The correct answer is:

$17,437.28

Explanation:

First of all, let us lay out the particulars that will aid us in our calculations:

Amount saved in year 1 = $2000

Number of years saved in total = 6 years

annual rate of savings increase = 10% increase on the amount for that year to the next year

Annual return on investment = 13%.

Next, let us calculate the 10% increase in savings from years 2 to 6.

Year 1 investment = $ 2000

Year 2 investment = Year 1 saving + 10% of year one saving

hence, investment 2 saving = 2000 + (10/100 × 2000) = 2000 + (0.1 × 2000)

Year 2 investment = 2000 +200 = $2,200.

Year 3 investment = year 2 saving + (0.1 × year 2 saving) = 2200 + (0.1 × 2200)

year 3 investment = 2200 + 220 = $2,420

Year 4 investment = 2420 + (0.1 × 2420) = 2420 + 242 = $2,662

Year 5 investment = 2662 + (0.1 × 2662) = 2662 + 266.2 = $2928.2

Year 6 investment = 2928.2 + (0.1 × 2928.2) = 2928.2 + 292.82 = $3,221.02

Next, let us create a table to show the total amount for each year.

Note, to determine the 13% annual investment return on each year:

13% = 13/100 = 0.13. So, we will multiply the investment for each year with 0.13 to get the annual investment. It is shown hence:

Year   Investment (I) ($)   Annual return (AR) ($)    Total amount (I + AR) ($)

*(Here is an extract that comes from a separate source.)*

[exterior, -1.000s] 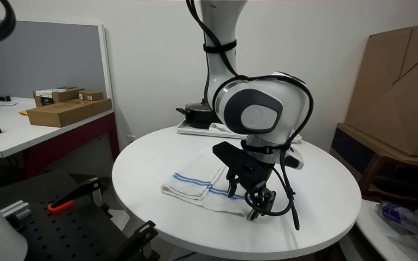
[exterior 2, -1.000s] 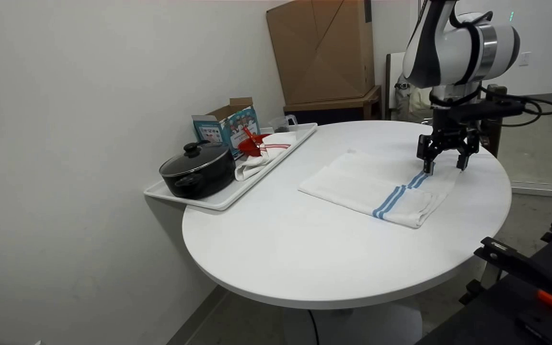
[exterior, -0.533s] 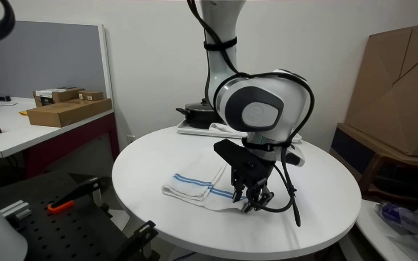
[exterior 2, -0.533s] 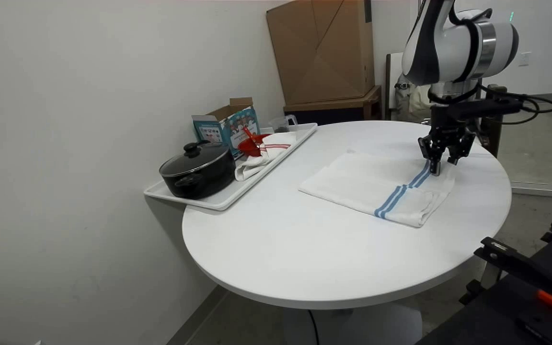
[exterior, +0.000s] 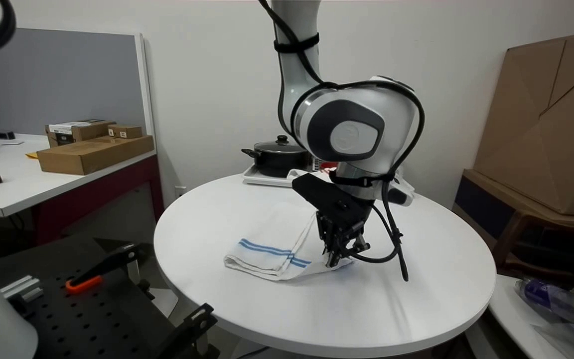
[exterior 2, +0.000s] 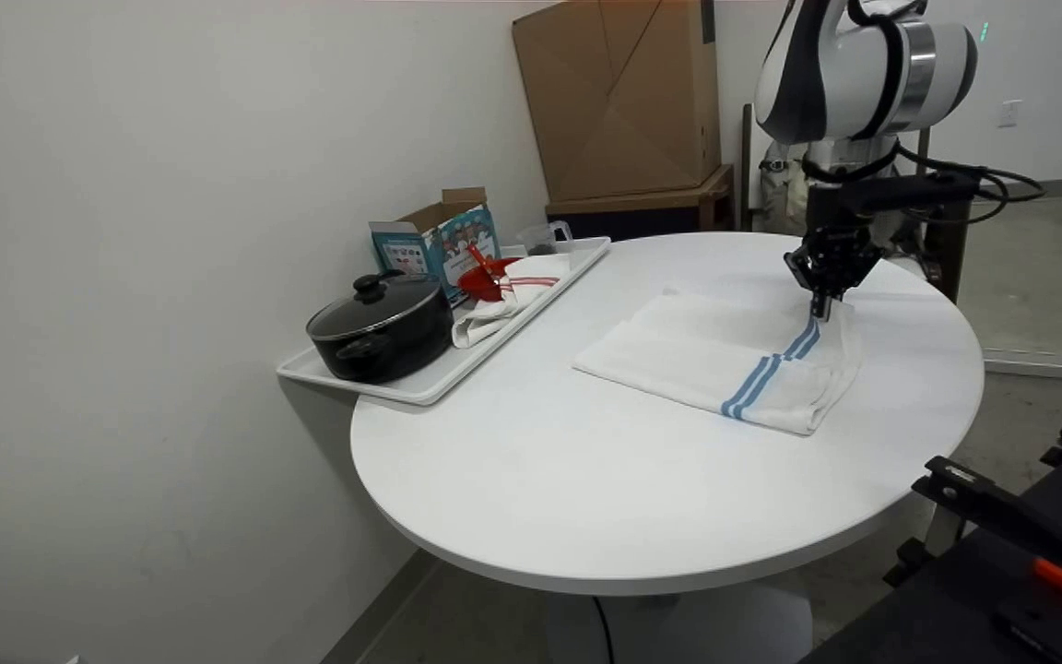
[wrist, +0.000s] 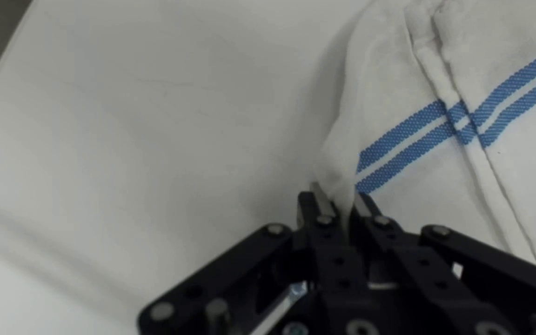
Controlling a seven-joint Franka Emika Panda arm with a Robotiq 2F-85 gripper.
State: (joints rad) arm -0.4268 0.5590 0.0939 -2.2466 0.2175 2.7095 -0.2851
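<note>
Dish towel [exterior 2: 706, 343]: white, folded, lying on the round bench [exterior 2: 577, 480]; one edge puckers up into the jaws.
Blue stripes [wrist: 399, 136]: paired, crossing the towel and stepping over a raised fold.
Jaws: clamped on the towel's edge, cloth caught between the fingertips [wrist: 306, 204], which point down.
Arm [exterior: 359, 129]: bent low above the bench.
Tray [exterior 2: 434, 385]: white, well apart from the towel, partly overhanging the bench; it carries a black lidded pot [exterior 2: 393, 332], a red-striped cloth [exterior 2: 508, 304] and an open teal box [exterior 2: 464, 242].
Large cardboard box [exterior 2: 623, 101]: beyond the bench.
</note>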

1             2000                   260                                     2260

2            2200                   286                                     2486

3            2420                   314.6                                   2734.6

4            2662                   346.06                               3008.06

5            2928.2                380.67                               3308.87

6            3221.02               418.73                                3639.75

Total                                                                             17,437.28    

                     

Therefore, at the end of 6 years mark would have $17,437.28 (approx. $17,437)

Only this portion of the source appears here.